- Other names: Chitayat Meunier Hodgkinson syndrome
- Specialty: Medical genetics
- Symptoms: Pierre robin Sequence with facio-digital abnormalities
- Complications: Usually, none
- Usual onset: Birth
- Duration: Lifelong
- Causes: Genetic mutation
- Risk factors: Being of French Canadian descent
- Prevention: None
- Prognosis: Good
- Frequency: very rare, only two cases have been described in medical literature
- Deaths: -

= Pierre Robin sequence-faciodigital anomaly syndrome =

Pierre Robin sequence-faciodigital anomaly syndrome, also known as Chitayat Meunier Hodgkinson syndrome, is a very rare genetic disorder which is characterized by the signs typical of Pierre Robin sequence along with facial dysmorphisms and digital anomalies. Intellect is not affected.
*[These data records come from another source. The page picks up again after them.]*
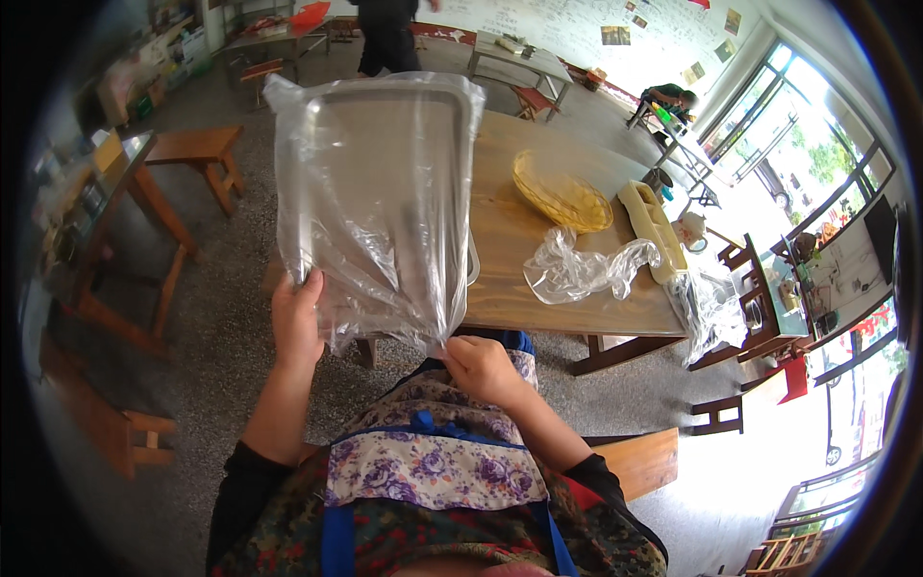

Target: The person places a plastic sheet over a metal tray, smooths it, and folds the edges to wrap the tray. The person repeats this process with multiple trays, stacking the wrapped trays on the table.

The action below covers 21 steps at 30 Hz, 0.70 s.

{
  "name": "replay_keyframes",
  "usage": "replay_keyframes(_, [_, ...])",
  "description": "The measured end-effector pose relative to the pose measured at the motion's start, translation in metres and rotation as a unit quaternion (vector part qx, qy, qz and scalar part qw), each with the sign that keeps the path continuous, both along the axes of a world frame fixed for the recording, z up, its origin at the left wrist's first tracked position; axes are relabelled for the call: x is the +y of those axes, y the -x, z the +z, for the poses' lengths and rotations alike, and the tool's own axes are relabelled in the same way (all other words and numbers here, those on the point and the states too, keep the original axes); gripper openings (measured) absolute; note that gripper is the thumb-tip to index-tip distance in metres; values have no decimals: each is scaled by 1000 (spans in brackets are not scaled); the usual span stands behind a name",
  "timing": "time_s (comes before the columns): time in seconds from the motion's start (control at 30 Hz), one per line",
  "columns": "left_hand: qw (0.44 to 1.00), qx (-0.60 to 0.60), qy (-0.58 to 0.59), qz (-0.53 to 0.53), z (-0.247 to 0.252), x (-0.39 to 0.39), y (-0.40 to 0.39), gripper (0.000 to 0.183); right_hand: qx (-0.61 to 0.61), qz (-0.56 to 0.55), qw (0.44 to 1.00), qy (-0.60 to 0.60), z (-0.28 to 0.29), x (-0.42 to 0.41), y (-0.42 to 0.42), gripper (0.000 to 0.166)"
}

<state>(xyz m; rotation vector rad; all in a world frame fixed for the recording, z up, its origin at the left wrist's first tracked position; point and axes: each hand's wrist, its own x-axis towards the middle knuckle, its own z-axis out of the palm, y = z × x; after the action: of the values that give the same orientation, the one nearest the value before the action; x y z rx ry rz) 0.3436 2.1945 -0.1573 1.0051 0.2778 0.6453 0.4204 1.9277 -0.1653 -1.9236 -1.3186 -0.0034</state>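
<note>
A rectangular metal tray (pixel 389 159) stands tilted up before me, inside a clear plastic bag (pixel 382 267). My left hand (pixel 297 317) grips the tray's lower left side through the plastic, thumb on the front. Lower right, my right hand (pixel 483 366) pinches the gathered edge of the bag. Behind the bagged tray, the rim of another tray (pixel 473 260) shows at the wooden table (pixel 497 216); most of it is hidden. A crumpled clear plastic bag (pixel 577 268) lies on the table to the right.
On the table are a yellow woven basket (pixel 562 195) and a cream plastic box (pixel 652 231). More plastic bags (pixel 710 310) hang off its right end. Wooden stools (pixel 195 148) and a bench (pixel 634 461) stand around. One person (pixel 387 36) stands beyond the table; another (pixel 667 101) sits far right.
</note>
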Motion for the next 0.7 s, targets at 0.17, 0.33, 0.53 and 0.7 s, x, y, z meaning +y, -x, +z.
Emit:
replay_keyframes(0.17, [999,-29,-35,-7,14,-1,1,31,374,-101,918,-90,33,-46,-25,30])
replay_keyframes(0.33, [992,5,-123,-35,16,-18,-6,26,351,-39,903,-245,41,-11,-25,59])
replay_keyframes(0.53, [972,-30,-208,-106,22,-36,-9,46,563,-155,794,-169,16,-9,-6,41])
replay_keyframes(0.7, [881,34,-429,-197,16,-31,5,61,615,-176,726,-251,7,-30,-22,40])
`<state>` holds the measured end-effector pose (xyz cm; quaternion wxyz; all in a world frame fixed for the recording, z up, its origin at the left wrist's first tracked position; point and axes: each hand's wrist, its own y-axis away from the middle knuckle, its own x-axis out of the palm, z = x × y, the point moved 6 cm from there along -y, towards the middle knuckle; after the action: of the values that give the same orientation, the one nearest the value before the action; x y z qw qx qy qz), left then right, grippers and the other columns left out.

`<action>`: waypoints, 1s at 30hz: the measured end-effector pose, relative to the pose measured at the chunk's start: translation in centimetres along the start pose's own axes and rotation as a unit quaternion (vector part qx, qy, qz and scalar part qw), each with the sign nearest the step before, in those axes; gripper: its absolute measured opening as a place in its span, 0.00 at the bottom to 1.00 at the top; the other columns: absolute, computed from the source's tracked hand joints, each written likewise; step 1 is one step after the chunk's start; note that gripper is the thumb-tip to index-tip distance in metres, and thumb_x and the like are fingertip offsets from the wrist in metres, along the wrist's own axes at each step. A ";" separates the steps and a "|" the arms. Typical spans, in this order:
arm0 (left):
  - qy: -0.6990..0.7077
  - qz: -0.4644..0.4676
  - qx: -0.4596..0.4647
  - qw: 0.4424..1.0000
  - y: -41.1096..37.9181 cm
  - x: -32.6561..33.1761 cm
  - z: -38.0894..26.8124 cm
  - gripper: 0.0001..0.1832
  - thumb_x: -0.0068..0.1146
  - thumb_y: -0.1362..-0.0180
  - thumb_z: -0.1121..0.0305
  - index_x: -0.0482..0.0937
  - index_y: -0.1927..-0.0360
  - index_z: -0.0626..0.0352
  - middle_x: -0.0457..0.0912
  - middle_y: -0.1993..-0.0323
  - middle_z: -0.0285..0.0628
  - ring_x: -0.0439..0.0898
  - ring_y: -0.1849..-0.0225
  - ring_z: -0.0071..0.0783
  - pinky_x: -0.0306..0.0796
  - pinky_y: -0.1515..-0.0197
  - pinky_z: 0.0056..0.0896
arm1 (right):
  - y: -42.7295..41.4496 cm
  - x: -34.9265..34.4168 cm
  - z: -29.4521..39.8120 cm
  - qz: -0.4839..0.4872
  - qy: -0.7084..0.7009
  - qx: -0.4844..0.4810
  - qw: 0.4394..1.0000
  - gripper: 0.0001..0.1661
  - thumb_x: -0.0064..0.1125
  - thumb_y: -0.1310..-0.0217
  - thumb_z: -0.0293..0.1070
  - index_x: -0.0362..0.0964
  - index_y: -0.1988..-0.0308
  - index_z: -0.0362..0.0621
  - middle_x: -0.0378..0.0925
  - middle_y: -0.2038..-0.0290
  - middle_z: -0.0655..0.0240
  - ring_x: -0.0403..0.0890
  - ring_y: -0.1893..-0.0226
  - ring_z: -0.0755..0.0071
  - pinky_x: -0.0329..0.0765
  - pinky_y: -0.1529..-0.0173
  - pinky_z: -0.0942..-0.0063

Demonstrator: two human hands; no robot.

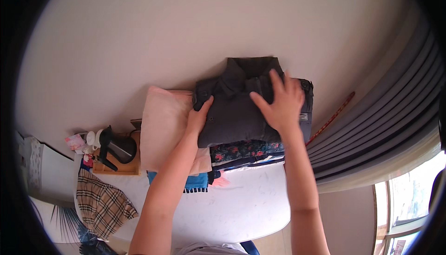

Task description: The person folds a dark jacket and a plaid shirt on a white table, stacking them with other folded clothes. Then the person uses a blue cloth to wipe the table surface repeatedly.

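Note:
A folded dark grey collared jacket lies on top of a pile of clothes against the wall, its collar towards the wall. My left hand is at its left edge, the thumb on the cloth; the other fingers are hidden. Over the jacket's right half is my right hand, slightly blurred, fingers spread and nothing held. Under the jacket shows a dark floral garment with red flowers, above other folded layers. To the left, a pale pink folded cloth rests on a blue garment.
The pile stands on a white table with a rounded edge. At left, a black electric kettle stands in a wooden tray, near a checked cloth. Grey curtains hang at right, beside a red patterned stick.

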<state>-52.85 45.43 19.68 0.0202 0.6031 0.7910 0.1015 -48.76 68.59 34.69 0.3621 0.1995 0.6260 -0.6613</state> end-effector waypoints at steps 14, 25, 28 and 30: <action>-0.443 -0.019 0.532 0.722 10.5 8.0 -13.7 0.31 0.55 0.51 0.54 0.68 0.43 0.51 0.57 0.38 0.51 0.57 0.38 0.53 0.53 0.40 0.51 | 2.1 5.1 -3.3 0.117 -0.020 0.047 0.992 0.42 0.42 0.46 0.66 0.58 0.40 0.50 0.50 0.35 0.56 0.49 0.35 0.47 0.43 0.36 0.47; -0.453 -0.003 0.465 0.761 6.0 7.5 -7.4 0.29 0.52 0.50 0.50 0.71 0.46 0.55 0.60 0.38 0.53 0.60 0.40 0.57 0.53 0.40 0.52 | 2.1 5.9 -2.8 0.045 0.056 0.010 0.997 0.32 0.44 0.42 0.59 0.61 0.41 0.58 0.57 0.38 0.62 0.57 0.39 0.51 0.53 0.39 0.47; -0.356 -0.022 0.538 0.764 11.7 5.7 -8.4 0.27 0.58 0.53 0.62 0.71 0.48 0.57 0.63 0.42 0.55 0.63 0.42 0.56 0.58 0.44 0.53 | 2.2 6.6 -4.1 0.047 0.081 -0.016 0.995 0.31 0.41 0.40 0.57 0.61 0.41 0.58 0.57 0.38 0.62 0.59 0.40 0.52 0.55 0.41 0.48; -0.290 0.066 0.588 0.752 18.5 3.4 -7.3 0.27 0.59 0.54 0.66 0.69 0.47 0.57 0.64 0.43 0.56 0.64 0.43 0.54 0.60 0.45 0.51 | 1.5 7.2 -5.5 0.085 0.056 0.007 0.995 0.31 0.38 0.39 0.57 0.60 0.40 0.57 0.56 0.37 0.62 0.59 0.39 0.53 0.55 0.40 0.52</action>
<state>-37.32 52.37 30.56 -0.1170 0.5471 0.6086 -0.5626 -53.41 72.41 27.73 0.3800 0.2917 0.6212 -0.6202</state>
It is thought to be inherited in an X-linked recessive manner.

== Signs and symptoms ==

This list comprises all the symptoms people with this disorder exhibit:

- Retrognathism (belonging to Pierre Robin sequence)
- Glossoptosis (belonging to Pierre Robin sequence)
- Cleft palate (belonging to Pierre Robin sequence)
- High forehead
- Tapering fingers
- Hyperconvex digital nails
- Fifth finger clinodactyly
- Distal brachyphalangy
- Triphalangeal thumb
- First metacarpophalangeal joints which subluxate easily

== Epidemiology ==

Only 2 cases have been described in medical literature: two half-brothers from Quebec, Canada who shared the same mother, these brothers suffered from the symptoms mentioned above. The mother only had mild hyperopia. The fathers and the mother weren't related and both the mother and the children were of French-Canadian descent.